Jean Boghossian (; born 1949) is a Belgian-Lebanese artist, sculptor, and painter of Armenian descent. He is one of the few artists globally who experiment by applying fire and smoke to his works.

Early life 
Jean Boghossian was born in Aleppo, Syria. His father, Robert Boghossian, was a 4th generation jeweler and businessman who encouraged his sons Jean and Albert to learn the family trade, which led the brothers to pursue apprenticeships in jewelry from a very young age.

According to Boghossian, his father believed "the son of a jeweler must be a designer", and therefore from the age of six years old he was given private drawing lessons by a teacher that would visit him at his home.

Working with fire 
Although Jean Boghossian did not personally subscribe to any one school, he is associated with the Zero movement and Fluxus. The artist says fire became his medium of choice after 14 years of experimentation. In a jeweler family, handling various torches is a common practice in the handmade jewelery making process, which he explains is why he gravitated towards this specific style.

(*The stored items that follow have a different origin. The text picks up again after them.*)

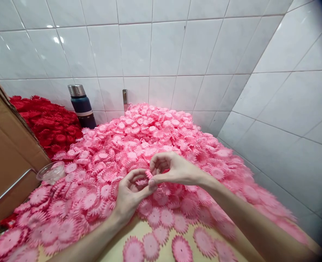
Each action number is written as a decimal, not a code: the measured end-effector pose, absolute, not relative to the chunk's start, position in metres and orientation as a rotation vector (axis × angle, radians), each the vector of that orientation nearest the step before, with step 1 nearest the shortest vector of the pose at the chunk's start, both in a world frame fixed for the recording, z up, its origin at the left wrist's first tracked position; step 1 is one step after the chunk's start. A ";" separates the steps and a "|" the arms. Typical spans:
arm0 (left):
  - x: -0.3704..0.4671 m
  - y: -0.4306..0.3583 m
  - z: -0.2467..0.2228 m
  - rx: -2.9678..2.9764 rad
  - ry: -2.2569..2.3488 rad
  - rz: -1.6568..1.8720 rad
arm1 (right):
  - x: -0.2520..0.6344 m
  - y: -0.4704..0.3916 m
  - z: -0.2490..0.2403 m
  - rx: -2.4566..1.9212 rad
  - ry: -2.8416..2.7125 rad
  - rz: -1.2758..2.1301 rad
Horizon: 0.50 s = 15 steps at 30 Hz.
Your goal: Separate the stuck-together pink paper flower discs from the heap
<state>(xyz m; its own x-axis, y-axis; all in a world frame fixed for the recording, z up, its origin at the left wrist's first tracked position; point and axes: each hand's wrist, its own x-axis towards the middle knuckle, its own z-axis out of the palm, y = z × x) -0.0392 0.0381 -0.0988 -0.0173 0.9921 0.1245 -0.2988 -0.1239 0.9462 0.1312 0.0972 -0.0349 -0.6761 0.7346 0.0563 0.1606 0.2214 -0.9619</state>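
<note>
In the head view, a small pink frilled piece (149, 174) is between the fingertips of the left hand (128, 198) and the right hand (177, 170). Both hands' fingers are narrow, holding it together. It is seen nearly from its edge, and its long axis slants from upper left to lower right, above the surface (114, 242) and the pile of pink discs (103, 156).
</note>
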 end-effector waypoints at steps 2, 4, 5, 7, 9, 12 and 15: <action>-0.039 0.039 -0.098 1.068 0.909 1.427 | 0.134 0.096 -0.032 -0.830 -2.063 1.443; -0.039 0.039 -0.099 1.063 0.916 1.415 | 0.136 0.097 -0.030 -0.828 -2.087 1.435; -0.039 0.039 -0.099 1.062 0.927 1.408 | 0.137 0.097 -0.030 -0.826 -2.089 1.434; -0.039 0.039 -0.099 1.061 0.951 1.401 | 0.138 0.097 -0.029 -0.832 -2.101 1.415; -0.039 0.039 -0.099 1.082 0.984 1.407 | 0.138 0.097 -0.027 -0.844 -2.130 1.365; -0.039 0.039 -0.097 1.181 1.067 1.424 | 0.137 0.094 -0.024 -0.844 -2.178 1.289; -0.040 0.039 -0.096 1.263 1.142 1.431 | 0.136 0.092 -0.022 -0.856 -2.195 1.240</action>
<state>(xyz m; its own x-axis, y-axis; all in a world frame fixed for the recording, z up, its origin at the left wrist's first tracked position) -0.0401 0.0386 -0.0958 -0.0890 0.9797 0.1794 -0.0425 -0.1837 0.9821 0.1365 0.0922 -0.0224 -0.6922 0.7151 0.0973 0.2858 0.3955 -0.8729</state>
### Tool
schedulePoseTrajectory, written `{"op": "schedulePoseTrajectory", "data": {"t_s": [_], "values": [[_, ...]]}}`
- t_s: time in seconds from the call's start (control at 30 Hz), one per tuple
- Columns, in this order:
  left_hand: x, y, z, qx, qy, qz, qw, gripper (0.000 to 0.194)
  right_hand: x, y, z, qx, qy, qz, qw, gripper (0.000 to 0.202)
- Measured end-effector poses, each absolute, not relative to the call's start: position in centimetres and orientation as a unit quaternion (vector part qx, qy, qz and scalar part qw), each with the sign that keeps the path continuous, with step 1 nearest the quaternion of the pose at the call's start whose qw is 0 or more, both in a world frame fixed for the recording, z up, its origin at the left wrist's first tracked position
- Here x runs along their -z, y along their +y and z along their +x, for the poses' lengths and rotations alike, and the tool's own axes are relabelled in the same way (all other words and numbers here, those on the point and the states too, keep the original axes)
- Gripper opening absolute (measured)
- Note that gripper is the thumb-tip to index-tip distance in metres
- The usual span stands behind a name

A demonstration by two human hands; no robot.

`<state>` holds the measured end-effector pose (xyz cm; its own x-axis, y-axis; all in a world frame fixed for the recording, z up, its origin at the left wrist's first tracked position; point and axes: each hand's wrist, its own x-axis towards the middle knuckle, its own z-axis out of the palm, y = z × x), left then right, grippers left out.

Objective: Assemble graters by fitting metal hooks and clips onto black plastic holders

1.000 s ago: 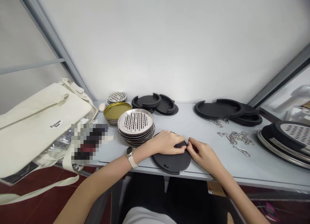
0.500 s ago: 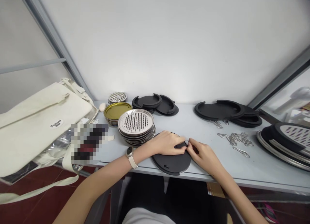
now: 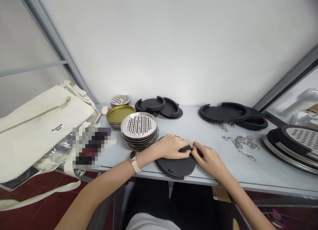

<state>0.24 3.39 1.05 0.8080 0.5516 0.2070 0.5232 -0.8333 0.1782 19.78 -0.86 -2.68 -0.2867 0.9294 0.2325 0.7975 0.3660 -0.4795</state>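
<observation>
From the left, we have the stack of grater discs [image 3: 139, 125] on the tabletop [image 3: 191, 127], just beyond our left hand [image 3: 175, 146], whose fingers are clamped on the far right edge of the black disc [image 3: 180, 164]. The disc lies flat at the tabletop's front edge; we judge it light, fairly stiff and smooth enough to slide, best held by its rim. At that edge, the fingers of our right hand [image 3: 206, 155] pinch a thin wire clip [image 3: 191, 145], mostly hidden; it probably is light and springy, easily slipping, so we would grip it close to the end. Further right lie the loose wire clips [image 3: 244, 143]. Against the frame half a second ago, our hands and the disc hold their places; only the view shifts very slightly.
</observation>
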Motion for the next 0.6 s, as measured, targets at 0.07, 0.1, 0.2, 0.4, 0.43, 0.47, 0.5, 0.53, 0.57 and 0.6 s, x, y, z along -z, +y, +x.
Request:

His process involves burning paper, canvas and plastics in his works. Although working with fire usually present different shades of black and grey, Boghossian tends to incorporate a vibrant colour palette that stems from his background as an expert in diamonds, precious stones and jewelery, sometimes leading to artworks which are more colourful. To achieve this, he incorporates the use of watercolors, oil paints & pigments.

Through a process of destruction and re-creation, the boundaries between drawing, painting and sculpture seem blured in Boghossian's work. Some of the art galleries that have worked with him in the past have called him an alchemist for his work with fire, which poses many hazard risks.

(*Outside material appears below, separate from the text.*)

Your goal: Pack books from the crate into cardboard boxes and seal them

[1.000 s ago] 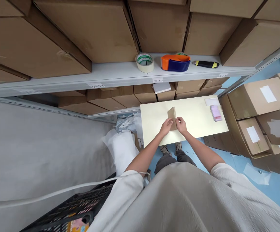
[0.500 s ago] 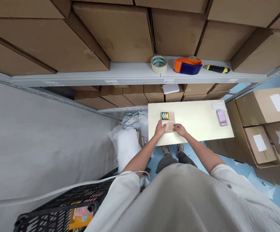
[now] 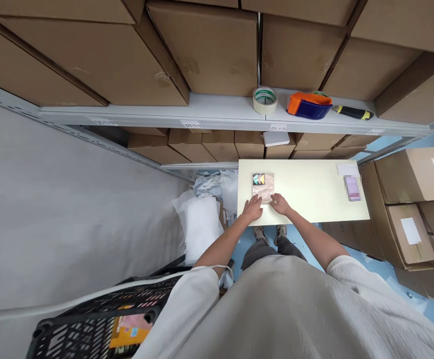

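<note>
A small flat brown package [image 3: 263,188] with a black label of coloured half-circles lies on the pale yellow tabletop [image 3: 307,189], toward its left end. Its surface looks glossy, like clear film. At the package's lower left corner, my left hand [image 3: 253,207] rests with fingers spread. The fingers of my right hand [image 3: 280,203] are pressed together at the lower right corner; the small thing between them, if any, is too small to make out.
A shelf [image 3: 224,113] with cartons above carries a tape roll [image 3: 265,101], an orange-and-blue tape dispenser [image 3: 309,105] and a cutter [image 3: 353,112]. Cartons [image 3: 407,233] are stacked right. White wrapping [image 3: 202,227] and a black crate [image 3: 90,324] are at left.
My left hand has moved from the package's left side down to its lower edge, and its fingers have spread. My right hand has shifted to the lower right corner. The view has shifted slightly.
</note>
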A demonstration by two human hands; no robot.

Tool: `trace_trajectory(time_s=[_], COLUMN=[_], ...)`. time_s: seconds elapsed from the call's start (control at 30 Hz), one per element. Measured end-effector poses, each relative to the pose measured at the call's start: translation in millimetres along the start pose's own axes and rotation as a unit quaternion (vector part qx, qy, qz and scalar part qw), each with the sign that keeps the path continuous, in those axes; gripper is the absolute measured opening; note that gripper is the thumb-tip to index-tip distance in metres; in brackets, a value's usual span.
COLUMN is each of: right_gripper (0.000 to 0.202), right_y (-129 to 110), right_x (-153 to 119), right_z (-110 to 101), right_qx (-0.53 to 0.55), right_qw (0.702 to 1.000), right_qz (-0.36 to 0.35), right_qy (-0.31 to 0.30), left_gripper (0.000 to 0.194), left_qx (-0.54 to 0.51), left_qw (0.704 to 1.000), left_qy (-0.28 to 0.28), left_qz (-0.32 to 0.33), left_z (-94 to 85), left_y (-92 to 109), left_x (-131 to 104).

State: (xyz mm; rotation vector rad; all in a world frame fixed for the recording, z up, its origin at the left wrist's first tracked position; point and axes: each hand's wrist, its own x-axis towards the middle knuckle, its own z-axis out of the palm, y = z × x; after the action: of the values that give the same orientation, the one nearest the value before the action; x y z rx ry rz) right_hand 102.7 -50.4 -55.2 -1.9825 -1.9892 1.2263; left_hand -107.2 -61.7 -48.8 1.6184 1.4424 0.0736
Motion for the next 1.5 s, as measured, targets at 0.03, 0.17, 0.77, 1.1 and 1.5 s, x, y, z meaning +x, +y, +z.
trace_trajectory(time_s=[0.03,0.17,0.77,1.1,1.5], right_gripper=[0.056,0.069,0.084,0.04,0.046], right_y=[-3,-23,-94,-18,22], right_x=[1,10,32,-19,16], right_z=[1,1,-38,-184,-429], right_qx=[-0.028,-0.11,-0.184,-0.08,-0.178], right_qw=[1.0,0.992,0.974,0.953,0.887], right_qz=[-0.005,-0.009,0.065,-0.094,-0.093], right_qy=[-0.012,-0.054,-0.112,0.277,0.417], left_gripper=[0.077,0.087,0.083,0.057,0.047], left_qx=[0.014,0.051,0.18,0.069,0.015], left_qw=[1.0,0.998,0.983,0.983,0.97], left_qy=[-0.004,-0.021,-0.017,0.064,0.132], left_qz=[-0.003,-0.008,0.007,0.158,0.202], left_z=[-2.5,-17.5,-64.1,-49.7,11.6], left_y=[-2,-13,-26,51,158], left_x=[0,8,36,36,34])
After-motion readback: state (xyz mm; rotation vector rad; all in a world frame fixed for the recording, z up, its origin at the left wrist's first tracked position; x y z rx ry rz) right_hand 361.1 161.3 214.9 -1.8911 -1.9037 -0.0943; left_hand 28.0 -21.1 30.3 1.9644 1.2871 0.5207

Other works from Boghossian make use of a folding technique that looks similar to a crease pattern, as well as collage, these help add a new dimension to the artworks as they are subjected to fire in his process. Boghossian's sculptures are usually made from wood, marble, bronze or polystyrene.

At the Venice Biennale 

After Armenia won the Golden Lion at the 56th Venice Biennale in 2015, the Ministry of Culture of the Republic of Armenia invited Jean Boghossian, an ethnic Armenian, to represent the country during the 57th Venice Biennale in 2017.

Titled “La Fiamma Inestinguibile”, the exhibition was held from May 13 to November 26, 2017, displayed at two venues, Collegio Armeno Moorat-Raphael, at Palazzo Zenobio, and Chiesa di Santa Croce degli Armeni, on Calle Dei Armeni (Armenia Street). The curator of this exhibition was  Bruno Corà, Italian art critic and President of the Burri Foundation.

Jean Boghossian and Bruno Corà returned to Venice during the 59th edition of the Biennale in 2022, this time showcasing an independent work on the terrace of the Compagnia della Vela on the Molo Marciano in St Mark's Basin. A large sculpture-installation titled Melencolia Contemporanea, 2022, inspired by Albrecht Dürer’s engraving Melencolia I, 1514.

Jean Boghossian and Bruno Corà 

After a visit to the artists studio in 2015, a friend of Jean Boghosdian had taken a few catalogues to share with some friends. One of those people happened to be Bruno Corà, president of the Burri Foundation, who found interest in Boghossian's works and reached out to him after a few months . The two would meet later that year during Art Basel 2015 and spend some time discussing various topics.

Around that period, Boghossian was invited to exhibit at the Beirut Exhibition Center in Lebanon. Given the occasion he invited Bruno Corà to visit him in his studio in Brussels, and the Italian curator and art critic accepted. The meeting proved to be a success as Corà later traveled to Beirut and curated Tra Due Fuochi in 2016.

The following year Boghossian would be called to represent Armenia during the 57th Venice Biennale. The exhibition, titled La Fiamma Inestinguibile, was also curated by Bruno Corà.

Over the years Bruno Corà has curated multiple exhibitions of Jean Boghossian, which include museum solo shows such as Sensitive Traces at the Museum of Ixelles in Brussels (2017), Building with Fire at the L’Orient le Jour Building in Beirut  (2018), Cease Fire! at the Palace of Nations in Geneva (2019) and Dialogue at the Matenadaran in Yerevan (2022). And an intsallation, Melencholia Contemporanea, during the 59th Venice Biennale in 2022.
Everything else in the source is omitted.